__SUPPLIED INFORMATION__.
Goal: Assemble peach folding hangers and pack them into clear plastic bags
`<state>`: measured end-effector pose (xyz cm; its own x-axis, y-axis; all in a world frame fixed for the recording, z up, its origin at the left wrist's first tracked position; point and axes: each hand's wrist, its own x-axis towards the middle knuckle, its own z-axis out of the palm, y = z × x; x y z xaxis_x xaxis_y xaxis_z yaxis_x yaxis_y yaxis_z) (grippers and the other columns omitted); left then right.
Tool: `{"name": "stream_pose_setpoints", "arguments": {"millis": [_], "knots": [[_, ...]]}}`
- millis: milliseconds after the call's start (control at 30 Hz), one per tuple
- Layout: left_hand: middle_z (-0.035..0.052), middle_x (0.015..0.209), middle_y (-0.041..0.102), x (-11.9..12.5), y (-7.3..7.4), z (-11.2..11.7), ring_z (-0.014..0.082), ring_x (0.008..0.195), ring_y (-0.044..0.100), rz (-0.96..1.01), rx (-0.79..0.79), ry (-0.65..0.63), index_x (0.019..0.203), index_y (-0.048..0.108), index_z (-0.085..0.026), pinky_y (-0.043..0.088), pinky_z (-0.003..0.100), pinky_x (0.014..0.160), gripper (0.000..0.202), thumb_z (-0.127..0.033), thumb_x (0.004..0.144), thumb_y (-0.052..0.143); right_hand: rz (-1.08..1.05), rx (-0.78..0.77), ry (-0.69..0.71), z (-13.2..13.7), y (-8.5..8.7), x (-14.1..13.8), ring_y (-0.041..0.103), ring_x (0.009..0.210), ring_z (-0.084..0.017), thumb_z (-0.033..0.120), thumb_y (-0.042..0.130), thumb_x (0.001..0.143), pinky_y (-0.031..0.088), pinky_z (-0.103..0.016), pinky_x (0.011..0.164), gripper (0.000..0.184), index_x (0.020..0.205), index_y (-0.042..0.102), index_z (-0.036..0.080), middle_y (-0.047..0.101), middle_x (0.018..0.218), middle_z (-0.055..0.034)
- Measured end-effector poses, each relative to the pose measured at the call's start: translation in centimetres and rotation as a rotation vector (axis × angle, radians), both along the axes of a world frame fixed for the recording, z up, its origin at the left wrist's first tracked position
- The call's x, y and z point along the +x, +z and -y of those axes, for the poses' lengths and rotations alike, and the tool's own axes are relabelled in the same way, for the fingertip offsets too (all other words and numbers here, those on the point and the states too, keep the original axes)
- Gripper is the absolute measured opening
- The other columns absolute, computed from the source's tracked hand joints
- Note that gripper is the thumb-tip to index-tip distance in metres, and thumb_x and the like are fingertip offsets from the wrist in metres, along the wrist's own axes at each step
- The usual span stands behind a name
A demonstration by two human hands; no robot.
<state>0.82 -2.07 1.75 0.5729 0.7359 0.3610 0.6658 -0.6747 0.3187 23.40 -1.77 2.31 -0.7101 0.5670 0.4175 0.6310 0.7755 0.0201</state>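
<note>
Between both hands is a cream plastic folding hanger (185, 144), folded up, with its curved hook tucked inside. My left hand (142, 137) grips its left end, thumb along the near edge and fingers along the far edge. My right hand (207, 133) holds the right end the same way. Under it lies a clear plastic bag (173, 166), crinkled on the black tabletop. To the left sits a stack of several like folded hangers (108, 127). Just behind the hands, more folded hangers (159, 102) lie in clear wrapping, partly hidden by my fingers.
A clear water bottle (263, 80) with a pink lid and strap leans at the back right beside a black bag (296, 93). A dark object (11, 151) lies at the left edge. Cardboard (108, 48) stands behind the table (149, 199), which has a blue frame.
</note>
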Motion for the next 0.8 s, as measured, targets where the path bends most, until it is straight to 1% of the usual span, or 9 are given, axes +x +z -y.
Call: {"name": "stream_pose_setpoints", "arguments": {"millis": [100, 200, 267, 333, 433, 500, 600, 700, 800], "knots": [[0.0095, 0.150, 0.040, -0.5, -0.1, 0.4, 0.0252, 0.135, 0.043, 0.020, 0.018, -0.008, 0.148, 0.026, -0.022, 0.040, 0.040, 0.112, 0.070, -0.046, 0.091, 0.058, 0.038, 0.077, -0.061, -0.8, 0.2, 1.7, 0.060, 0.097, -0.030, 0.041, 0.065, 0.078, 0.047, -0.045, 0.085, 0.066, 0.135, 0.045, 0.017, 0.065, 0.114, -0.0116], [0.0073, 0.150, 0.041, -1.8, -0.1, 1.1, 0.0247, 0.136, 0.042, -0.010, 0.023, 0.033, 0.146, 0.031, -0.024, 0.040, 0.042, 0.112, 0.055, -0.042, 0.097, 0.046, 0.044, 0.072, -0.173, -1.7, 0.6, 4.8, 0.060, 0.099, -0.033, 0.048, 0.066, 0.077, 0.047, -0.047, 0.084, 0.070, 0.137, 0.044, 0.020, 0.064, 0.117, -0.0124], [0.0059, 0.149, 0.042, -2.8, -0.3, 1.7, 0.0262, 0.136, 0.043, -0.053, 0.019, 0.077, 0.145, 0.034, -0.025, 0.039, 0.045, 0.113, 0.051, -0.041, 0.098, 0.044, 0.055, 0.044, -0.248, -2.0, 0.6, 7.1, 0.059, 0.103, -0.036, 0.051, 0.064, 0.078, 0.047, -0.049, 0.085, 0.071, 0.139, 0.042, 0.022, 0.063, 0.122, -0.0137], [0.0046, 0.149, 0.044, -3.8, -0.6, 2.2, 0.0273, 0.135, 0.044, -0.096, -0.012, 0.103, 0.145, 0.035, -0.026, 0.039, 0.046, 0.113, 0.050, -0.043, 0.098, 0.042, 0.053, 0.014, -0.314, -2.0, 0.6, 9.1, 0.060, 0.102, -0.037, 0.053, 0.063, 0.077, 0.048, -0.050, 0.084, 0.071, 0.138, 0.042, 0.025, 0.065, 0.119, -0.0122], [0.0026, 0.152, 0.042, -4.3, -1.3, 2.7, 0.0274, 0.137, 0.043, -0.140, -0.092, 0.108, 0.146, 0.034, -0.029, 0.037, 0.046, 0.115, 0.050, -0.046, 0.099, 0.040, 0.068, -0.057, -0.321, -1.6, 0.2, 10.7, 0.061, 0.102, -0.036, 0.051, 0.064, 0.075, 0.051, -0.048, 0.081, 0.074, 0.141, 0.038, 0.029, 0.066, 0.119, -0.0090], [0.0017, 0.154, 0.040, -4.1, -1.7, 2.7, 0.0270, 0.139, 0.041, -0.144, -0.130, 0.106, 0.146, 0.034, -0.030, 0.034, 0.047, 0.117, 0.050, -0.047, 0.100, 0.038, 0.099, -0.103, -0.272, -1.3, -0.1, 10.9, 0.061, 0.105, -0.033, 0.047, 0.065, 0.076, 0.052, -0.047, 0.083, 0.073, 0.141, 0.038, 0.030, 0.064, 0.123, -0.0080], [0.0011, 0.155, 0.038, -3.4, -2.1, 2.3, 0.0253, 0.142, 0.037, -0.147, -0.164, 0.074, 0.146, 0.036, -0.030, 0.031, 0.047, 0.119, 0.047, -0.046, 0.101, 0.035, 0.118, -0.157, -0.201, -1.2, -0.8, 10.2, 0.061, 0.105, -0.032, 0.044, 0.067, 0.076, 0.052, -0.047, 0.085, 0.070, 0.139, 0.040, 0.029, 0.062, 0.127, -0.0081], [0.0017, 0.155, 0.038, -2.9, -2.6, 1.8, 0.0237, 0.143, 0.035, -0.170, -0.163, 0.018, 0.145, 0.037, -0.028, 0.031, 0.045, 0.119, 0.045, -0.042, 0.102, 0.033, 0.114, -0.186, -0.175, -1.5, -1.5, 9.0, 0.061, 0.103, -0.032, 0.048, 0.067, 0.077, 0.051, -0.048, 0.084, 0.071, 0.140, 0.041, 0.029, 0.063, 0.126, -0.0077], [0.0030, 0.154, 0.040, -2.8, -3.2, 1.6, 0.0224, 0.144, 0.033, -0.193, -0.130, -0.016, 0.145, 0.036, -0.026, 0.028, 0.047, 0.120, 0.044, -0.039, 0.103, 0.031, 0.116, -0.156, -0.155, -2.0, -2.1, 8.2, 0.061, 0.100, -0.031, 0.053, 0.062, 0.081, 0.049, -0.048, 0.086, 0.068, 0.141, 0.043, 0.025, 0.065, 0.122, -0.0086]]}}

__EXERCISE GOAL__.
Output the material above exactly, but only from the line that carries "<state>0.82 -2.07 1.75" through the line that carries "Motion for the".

__RESULT__.
<state>0.82 -2.07 1.75 0.5729 0.7359 0.3610 0.6658 -0.6747 0.3187 23.40 -1.77 2.31 -0.7101 0.5670 0.4175 0.6310 0.7755 0.0201</state>
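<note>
Between both hands is a cream plastic folding hanger (185, 144), folded up, with its curved hook tucked inside. My left hand (142, 137) grips its left end, thumb along the near edge and fingers along the far edge. My right hand (207, 133) holds the right end the same way. Under it lies a clear plastic bag (173, 166), crinkled on the black tabletop. To the left sits a stack of several like folded hangers (108, 127). Just behind the hands, more folded hangers (159, 102) lie in clear wrapping, partly hidden by my fingers.
A clear water bottle (263, 80) with a pink lid and strap leans at the back right beside a black bag (296, 93). A dark object (11, 151) lies at the left edge. Cardboard (108, 48) stands behind the table (149, 199), which has a blue frame.
</note>
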Motion for the next 0.8 s, as measured, targets where the path bends most, until it is straight to 1% of the usual span, or 9 are given, axes +x +z -y.

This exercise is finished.